Nell’articolo si presenta il tutto come “la coda lunga del virus”, ma forse è solo colpa del titolista, come al solito, il giornalista intendeva dire altro.

Il fatto è che esiste una mortalità naturale delle imprese, ogni volta, però, presentata come una triste fatalità: dopo 120 anni di attività chiude la storica bottega etc…

Colpisce, soprattutto, che talvolta ci sia una colpa in tutto questo, dello Stato, delle banche, del virus, come se l’impresa fosse un highlander sconfitto dal destino cinico e baro.

Nel correggere la tesi di un valentissimo maturo laureando, la cui carriera non ha bisogno del pezzo di carta (è sacrosanto orgoglio, passione e dedizione, e ce ne fossero), ho potuto esaminare il tema delle start-up innovative e, al contempo, quello della natalità e della mortalità delle imprese. Ora, non c’è nulla che garantisca l’immortalità umana, figuriamoci quella imprenditoriale, così come non c’è nulla che garantisca alle imprese neo-costituite la sopravvivenza ai fatidici primi tre anni (pare che al quinto anno il destino tenda agguati…).

Certo, ci vorrebbe più capitale di rischio: ma se si mette la buona moneta in un pessimo business, questo non basterà a farlo andare bene, con buona pace del financial engineering.
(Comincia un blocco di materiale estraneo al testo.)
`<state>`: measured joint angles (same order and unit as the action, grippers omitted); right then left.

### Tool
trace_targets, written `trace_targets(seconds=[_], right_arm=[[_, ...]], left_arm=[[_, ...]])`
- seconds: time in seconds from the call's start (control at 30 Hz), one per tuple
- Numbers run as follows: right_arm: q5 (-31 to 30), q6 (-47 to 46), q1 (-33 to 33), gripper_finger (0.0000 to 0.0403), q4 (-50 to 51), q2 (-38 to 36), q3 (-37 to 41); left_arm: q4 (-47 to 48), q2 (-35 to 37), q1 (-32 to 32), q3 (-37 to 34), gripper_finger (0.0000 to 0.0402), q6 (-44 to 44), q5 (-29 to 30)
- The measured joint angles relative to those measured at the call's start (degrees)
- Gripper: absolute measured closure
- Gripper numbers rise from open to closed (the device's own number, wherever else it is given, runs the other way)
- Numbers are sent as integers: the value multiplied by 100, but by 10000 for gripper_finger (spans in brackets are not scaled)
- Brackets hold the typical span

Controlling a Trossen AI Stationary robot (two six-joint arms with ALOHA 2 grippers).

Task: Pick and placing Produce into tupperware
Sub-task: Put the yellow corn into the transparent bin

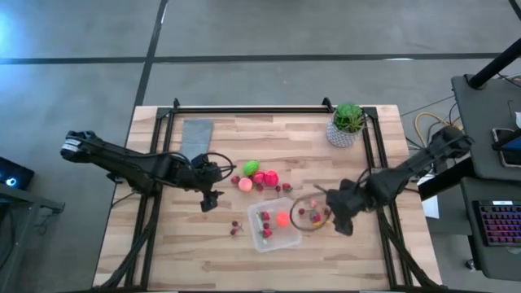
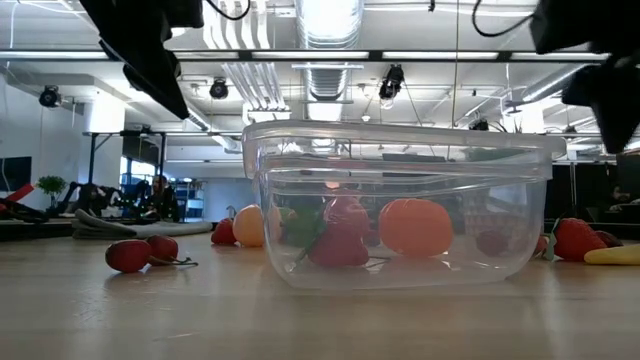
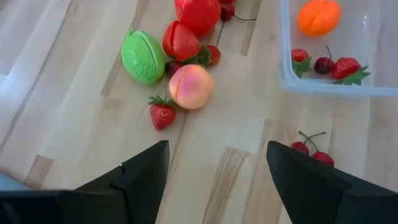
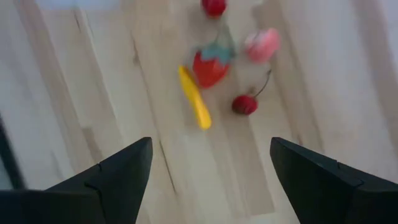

Le imprese sono fatte della stessa pasta di cui siamo fatti noi, buona o cattiva: ma come la nostra stessa vita, non ci appartengono, non ci siamo fatti da soli. Mi è capitato spesso di spiegare il passaggio generazionale come un tema esistenziale, probabilmente senza ricevere occhiate di scherno solo per rispetto: chi amministra un’impresa (qualunque tipo di impresa, anche una banca) deve o dovrebbe sentirsi responsabile di qualcosa che non è suo, che deve o dovrebbe lasciare migliore di come l’ha trovata, o creata. Per i dipendenti, per il territorio, per i figli: impegnati fino in fondo nel particolare, ma liberi dagli esiti, perché gli esiti non ci appartengono.

Ecco, se riuscissimo ad avere questa libertà nel fare impresa, come anche nel giudicarla, nel valutarla, nel lasciarla andare al suo destino, che sia essere comprata o finire e basta, chiudere, appunto, senza accanimento; non sarebbe sbagliato, non sarebbe un di meno: non c’è nulla da difendere, se non il buono che si è fatto. E quello rimane.

 

 

P.S.: ascoltate bene come inizia il pezzo dei Doors.